:: TASK DIRECTIONS ::
Restate the data exactly as given and keep the pictures out.

:: INPUT DATA ::

_ _ _ _ _

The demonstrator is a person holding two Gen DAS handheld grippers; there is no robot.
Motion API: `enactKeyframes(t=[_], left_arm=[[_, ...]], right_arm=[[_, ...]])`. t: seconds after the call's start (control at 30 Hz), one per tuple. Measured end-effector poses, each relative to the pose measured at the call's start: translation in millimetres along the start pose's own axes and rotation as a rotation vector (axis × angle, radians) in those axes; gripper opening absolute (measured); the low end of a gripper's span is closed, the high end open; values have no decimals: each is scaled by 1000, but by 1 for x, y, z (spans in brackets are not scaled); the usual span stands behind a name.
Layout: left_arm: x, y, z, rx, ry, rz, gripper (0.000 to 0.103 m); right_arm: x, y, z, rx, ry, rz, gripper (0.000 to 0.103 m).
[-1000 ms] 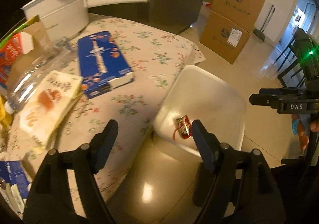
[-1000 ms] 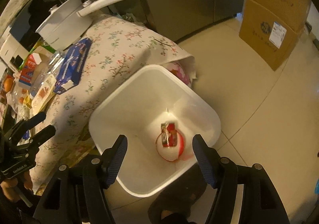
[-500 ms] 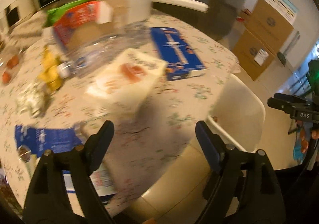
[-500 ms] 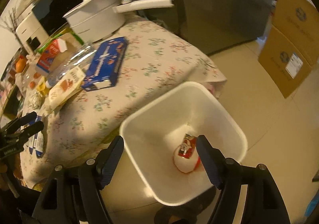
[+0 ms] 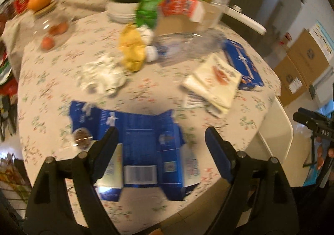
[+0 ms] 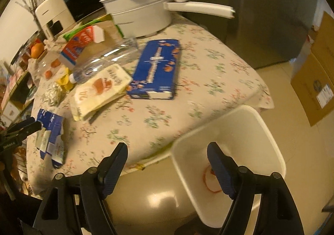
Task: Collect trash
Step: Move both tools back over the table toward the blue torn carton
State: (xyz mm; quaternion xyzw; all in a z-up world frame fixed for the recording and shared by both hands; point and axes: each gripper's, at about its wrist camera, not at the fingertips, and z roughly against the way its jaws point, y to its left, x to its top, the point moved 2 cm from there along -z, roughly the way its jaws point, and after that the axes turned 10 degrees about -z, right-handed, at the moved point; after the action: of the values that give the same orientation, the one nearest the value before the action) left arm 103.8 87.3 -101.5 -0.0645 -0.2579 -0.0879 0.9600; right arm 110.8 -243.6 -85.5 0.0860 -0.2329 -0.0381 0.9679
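Progress of the trash collection, seen from both wrist views. The white bin [image 6: 229, 151] stands on the floor at the lower right of the right wrist view, just beside the bench [image 6: 187, 88] edge; one red-and-white scrap [image 6: 210, 180] already lies at its bottom, partly hidden by a tool finger. Most of the trash is still uncollected on the floral cloth: a flattened blue carton [image 5: 142, 151] at lower centre of the left wrist view, a cream packet [image 5: 215, 80], a long blue box [image 6: 156, 70], a clear plastic bottle [image 6: 104, 61], a crumpled foil wad [image 5: 100, 76], a yellow wrapper [image 5: 131, 51] and a red-and-white carton [image 6: 81, 47]. The left tool [image 5: 160, 143] has just been opening and hangs wide and empty above the flattened blue carton, probably the next pick. The right tool [image 6: 167, 161] has likewise just been opening, empty, over the bench edge and bin rim. By this evidence the task is at an early stage.
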Motion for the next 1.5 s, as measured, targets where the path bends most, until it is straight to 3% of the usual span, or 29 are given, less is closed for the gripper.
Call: enactKeyframes(t=[0.43,0.63,0.87,0.93,1.0,1.1,1.2,1.5], left_arm=[[-20,69,-12,41,69,163,84],[-33,90,-33,15,129,217,84],[-39,88,-47,-66,167,246,48],[-40,86,-49,-82,172,247,33],[-39,85,-48,-87,168,245,10],[-36,80,-42,-100,141,225,3],[-29,73,-24,-98,87,186,2],[-9,74,53,-58,-167,137,1]], right_arm=[[10,63,-22,18,19,85,81],[11,80,-33,13,36,100,81],[10,92,-43,3,50,108,81],[10,95,-46,2,52,109,81],[11,99,-49,3,53,112,81],[12,107,-55,7,58,121,81],[12,118,-62,9,61,141,81],[12,157,-84,13,70,220,81]])
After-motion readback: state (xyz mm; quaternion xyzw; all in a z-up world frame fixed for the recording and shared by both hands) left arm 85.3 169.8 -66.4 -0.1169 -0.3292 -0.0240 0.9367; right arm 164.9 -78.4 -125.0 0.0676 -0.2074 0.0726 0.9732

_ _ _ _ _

:: RESPONSE ::
The demonstrator is a person holding two Gen DAS handheld grippers; there is no robot.
Motion API: `enactKeyframes(t=[_], left_arm=[[_, ...]], right_arm=[[_, ...]])`. t: seconds after the call's start (control at 30 Hz), one per tuple. Measured end-effector poses, each relative to the pose measured at the call's start: translation in millimetres along the start pose's own axes and rotation as a rotation vector (axis × angle, radians) in those axes; gripper opening absolute (measured); the low end of a gripper's span is closed, the high end open; values have no decimals: each is scaled by 1000, but by 1 for x, y, z (spans in brackets are not scaled); the usual span stands behind a name.
Layout: left_arm: x, y, z, rx, ry, rz, gripper (0.000 to 0.103 m); right_arm: x, y, z, rx, ry, rz, gripper (0.000 to 0.103 m).
[-1000 ms] 
[-1000 ms] 
[-500 ms] 
[-500 ms] 
[+0 ms] 
[+0 ms] 
Task: Collect trash
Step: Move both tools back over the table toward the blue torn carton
State: (xyz mm; quaternion xyzw; all in a z-up world frame fixed for the recording and shared by both hands; point and axes: each gripper's, at about its wrist camera, not at the fingertips, and z roughly against the way its jaws point, y to its left, x to its top, the point moved 2 cm from there along -z, roughly the way its jaws point, and after that the axes turned 10 degrees about -z, right-handed, at the moved point; after the action: of the values that give the same orientation, the one nearest the value before the action) left arm 103.8 87.3 -101.5 -0.0645 -0.2579 -0.0879 0.9600; right arm 110.8 -243.6 -85.5 0.0860 -0.2329 -0.0381 0.9679
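Progress of the trash collection, seen from both wrist views. The white bin [image 6: 229, 151] stands on the floor at the lower right of the right wrist view, just beside the bench [image 6: 187, 88] edge; one red-and-white scrap [image 6: 210, 180] already lies at its bottom, partly hidden by a tool finger. Most of the trash is still uncollected on the floral cloth: a flattened blue carton [image 5: 142, 151] at lower centre of the left wrist view, a cream packet [image 5: 215, 80], a long blue box [image 6: 156, 70], a clear plastic bottle [image 6: 104, 61], a crumpled foil wad [image 5: 100, 76], a yellow wrapper [image 5: 131, 51] and a red-and-white carton [image 6: 81, 47]. The left tool [image 5: 160, 143] has just been opening and hangs wide and empty above the flattened blue carton, probably the next pick. The right tool [image 6: 167, 161] has likewise just been opening, empty, over the bench edge and bin rim. By this evidence the task is at an early stage.
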Motion for the next 1.5 s, as measured, targets where the path bends most, until it is straight to 3% of the usual span, or 29 are given, less is closed for the gripper.
Call: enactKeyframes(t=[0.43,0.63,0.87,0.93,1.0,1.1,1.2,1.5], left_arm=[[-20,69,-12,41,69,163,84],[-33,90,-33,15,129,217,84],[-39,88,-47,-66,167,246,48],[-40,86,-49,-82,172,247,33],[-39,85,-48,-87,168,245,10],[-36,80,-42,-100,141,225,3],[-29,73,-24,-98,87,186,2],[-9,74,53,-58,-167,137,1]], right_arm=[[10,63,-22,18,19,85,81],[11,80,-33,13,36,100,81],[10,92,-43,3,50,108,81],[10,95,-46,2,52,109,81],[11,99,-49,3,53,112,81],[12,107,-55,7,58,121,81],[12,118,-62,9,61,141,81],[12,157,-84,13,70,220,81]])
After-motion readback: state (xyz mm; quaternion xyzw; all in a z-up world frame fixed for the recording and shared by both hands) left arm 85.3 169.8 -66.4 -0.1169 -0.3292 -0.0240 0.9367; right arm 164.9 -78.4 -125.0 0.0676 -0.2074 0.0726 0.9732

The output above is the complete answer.